**Action item:** When you reply, transcribe every line of the data below exactly.

--- Source records Enclosed Below ---

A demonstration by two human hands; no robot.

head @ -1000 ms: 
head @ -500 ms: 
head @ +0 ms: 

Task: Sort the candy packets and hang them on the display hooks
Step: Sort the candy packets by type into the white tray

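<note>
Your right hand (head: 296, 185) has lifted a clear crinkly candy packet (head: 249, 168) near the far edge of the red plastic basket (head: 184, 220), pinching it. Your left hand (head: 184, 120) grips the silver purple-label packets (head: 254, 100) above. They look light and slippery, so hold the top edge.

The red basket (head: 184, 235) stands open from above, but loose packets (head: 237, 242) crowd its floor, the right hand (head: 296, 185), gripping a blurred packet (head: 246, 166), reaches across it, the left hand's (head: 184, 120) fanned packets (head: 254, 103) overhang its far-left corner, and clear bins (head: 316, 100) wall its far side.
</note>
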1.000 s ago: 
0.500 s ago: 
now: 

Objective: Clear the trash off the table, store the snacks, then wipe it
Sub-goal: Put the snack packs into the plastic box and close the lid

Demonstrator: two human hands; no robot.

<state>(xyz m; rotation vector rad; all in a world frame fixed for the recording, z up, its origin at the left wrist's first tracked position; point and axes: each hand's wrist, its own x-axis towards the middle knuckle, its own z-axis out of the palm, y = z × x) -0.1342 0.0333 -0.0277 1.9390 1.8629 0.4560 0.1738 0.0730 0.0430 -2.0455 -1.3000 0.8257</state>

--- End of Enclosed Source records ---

**Expected answer:**
A demonstration by two human hands; no robot.

head @ -1000 ms: 
head @ -500 ms: 
head @ +0 ms: 

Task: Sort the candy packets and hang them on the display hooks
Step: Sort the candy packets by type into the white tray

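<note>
Your right hand (head: 296, 185) has lifted a clear crinkly candy packet (head: 249, 168) near the far edge of the red plastic basket (head: 184, 220), pinching it. Your left hand (head: 184, 120) grips the silver purple-label packets (head: 254, 100) above. They look light and slippery, so hold the top edge.

The red basket (head: 184, 235) stands open from above, but loose packets (head: 237, 242) crowd its floor, the right hand (head: 296, 185), gripping a blurred packet (head: 246, 166), reaches across it, the left hand's (head: 184, 120) fanned packets (head: 254, 103) overhang its far-left corner, and clear bins (head: 316, 100) wall its far side.
</note>
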1.000 s ago: 
0.500 s ago: 
now: 

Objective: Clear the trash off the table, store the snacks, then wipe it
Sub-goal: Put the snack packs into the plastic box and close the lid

Demonstrator: two human hands; no robot.

<state>(xyz m; rotation vector rad; all in a world frame fixed for the recording, z up, its origin at the left wrist's first tracked position; point and axes: each hand's wrist, its own x-axis towards the middle knuckle, its own z-axis out of the palm, y = z × x) -0.1342 0.0333 -0.0277 1.9390 1.8629 0.4560 0.1738 0.0730 0.0430 -2.0455 -1.3000 0.8257</state>

Now the exercise is finished.